Re: GMS with GPS on planets with no GPS
From: "Andrew Martin" <Al.Bri@x...>
Date: Sun, 12 May 2002 18:16:27 +1200
Subject: Re: GMS with GPS on planets with no GPS
> If your fleet of starships had the transmitters on board, then it
would
only take as long as it would to arrive in orbit, i.e. it would be
operational before the grunts hit the ground.
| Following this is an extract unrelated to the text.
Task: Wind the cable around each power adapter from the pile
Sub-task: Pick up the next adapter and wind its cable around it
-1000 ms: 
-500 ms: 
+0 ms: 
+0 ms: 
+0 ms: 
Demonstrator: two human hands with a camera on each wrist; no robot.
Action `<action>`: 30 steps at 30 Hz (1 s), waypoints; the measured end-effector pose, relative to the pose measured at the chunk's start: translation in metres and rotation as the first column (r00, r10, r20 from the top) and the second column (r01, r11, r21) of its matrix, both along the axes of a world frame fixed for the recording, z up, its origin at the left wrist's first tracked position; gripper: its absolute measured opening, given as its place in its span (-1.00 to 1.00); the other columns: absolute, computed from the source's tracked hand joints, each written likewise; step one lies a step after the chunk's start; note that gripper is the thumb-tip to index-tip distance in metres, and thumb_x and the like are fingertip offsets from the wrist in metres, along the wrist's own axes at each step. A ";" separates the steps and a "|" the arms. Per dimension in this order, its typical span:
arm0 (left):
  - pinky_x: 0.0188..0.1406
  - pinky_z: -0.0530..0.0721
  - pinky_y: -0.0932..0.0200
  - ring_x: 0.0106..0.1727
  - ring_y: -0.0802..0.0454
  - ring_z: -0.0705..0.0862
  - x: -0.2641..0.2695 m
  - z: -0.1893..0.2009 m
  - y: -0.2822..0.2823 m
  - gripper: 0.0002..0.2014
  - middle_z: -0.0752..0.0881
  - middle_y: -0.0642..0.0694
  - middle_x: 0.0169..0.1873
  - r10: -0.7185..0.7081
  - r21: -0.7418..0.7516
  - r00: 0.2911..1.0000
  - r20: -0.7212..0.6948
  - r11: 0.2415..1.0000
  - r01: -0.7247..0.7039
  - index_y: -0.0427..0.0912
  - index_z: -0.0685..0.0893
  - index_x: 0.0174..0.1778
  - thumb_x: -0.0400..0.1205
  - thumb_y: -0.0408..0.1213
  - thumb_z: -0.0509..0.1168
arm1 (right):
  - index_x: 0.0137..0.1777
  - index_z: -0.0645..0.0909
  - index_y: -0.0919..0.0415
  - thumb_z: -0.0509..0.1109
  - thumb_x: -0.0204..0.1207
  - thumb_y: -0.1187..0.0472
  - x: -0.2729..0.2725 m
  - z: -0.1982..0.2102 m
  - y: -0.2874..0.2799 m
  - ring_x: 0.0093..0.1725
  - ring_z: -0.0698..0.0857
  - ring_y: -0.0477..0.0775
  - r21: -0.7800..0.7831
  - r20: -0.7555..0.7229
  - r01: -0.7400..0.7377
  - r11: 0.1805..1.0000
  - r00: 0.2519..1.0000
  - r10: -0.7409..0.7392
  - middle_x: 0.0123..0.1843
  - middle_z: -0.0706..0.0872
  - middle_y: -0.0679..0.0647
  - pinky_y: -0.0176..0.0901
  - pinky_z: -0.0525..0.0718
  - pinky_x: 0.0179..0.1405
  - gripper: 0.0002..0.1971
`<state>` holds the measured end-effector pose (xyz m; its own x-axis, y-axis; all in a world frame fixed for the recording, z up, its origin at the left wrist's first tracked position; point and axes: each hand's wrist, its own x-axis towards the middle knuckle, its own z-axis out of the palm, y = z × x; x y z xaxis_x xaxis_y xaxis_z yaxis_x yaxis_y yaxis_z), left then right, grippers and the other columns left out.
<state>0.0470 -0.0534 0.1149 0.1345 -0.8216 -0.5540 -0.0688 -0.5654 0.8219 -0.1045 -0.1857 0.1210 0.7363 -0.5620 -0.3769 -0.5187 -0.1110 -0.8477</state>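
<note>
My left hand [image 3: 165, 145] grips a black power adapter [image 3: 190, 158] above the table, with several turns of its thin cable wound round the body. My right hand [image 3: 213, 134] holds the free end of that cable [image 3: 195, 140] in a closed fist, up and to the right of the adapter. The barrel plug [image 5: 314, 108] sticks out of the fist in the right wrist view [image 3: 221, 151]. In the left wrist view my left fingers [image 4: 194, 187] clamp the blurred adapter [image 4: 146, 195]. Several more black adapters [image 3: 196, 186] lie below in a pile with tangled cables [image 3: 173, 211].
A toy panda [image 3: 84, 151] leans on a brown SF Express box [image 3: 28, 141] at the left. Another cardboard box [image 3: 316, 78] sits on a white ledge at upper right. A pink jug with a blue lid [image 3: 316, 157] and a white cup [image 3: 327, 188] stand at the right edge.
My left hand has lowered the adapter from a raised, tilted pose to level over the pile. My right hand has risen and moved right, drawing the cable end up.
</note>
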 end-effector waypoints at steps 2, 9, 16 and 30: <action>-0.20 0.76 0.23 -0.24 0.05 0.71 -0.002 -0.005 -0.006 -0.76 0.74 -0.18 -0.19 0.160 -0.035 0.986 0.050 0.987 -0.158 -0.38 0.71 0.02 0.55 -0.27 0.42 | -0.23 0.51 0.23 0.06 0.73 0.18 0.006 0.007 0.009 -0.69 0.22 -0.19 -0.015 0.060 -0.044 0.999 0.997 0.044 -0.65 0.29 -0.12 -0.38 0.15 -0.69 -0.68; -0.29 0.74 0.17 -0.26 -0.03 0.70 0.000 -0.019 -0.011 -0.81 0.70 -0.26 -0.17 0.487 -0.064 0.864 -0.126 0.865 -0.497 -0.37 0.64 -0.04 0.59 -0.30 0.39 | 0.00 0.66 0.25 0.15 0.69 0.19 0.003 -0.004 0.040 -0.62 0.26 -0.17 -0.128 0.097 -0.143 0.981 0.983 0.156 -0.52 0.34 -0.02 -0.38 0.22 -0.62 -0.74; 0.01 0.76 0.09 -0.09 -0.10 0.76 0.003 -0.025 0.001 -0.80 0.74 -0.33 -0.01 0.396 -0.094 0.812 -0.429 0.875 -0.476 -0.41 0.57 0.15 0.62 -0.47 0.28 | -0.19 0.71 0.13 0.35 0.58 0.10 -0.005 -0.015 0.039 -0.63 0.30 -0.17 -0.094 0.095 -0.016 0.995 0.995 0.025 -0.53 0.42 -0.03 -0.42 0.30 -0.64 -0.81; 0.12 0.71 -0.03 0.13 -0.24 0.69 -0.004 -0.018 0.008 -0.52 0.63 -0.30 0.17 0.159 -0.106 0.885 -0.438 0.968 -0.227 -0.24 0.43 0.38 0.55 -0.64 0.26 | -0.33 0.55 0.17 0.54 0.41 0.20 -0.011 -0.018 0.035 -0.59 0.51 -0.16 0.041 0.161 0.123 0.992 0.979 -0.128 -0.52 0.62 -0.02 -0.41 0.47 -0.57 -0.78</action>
Yes, that's quite likely, provided the fleet hangs around while the
ground
forces are taking action. If there's other action happening in the
system,
then maybe not as the combat ships move about the system.
Andrew Martin
ICQ: 26227169 http://valley.150m.com/
-><-
----- Original Message -----
From: "Tony Christney" <tchristney@telus.net>
To: <gzg-l@csua.berkeley.edu>
Sent: Sunday, May 12, 2002 6:05 PM
Subject: Re: GMS with GPS on planets with no GPS
> Hi,
>
> If your fleet of starships had the transmitters on board, then
> it would only take as long as it would to arrive in orbit, i.e.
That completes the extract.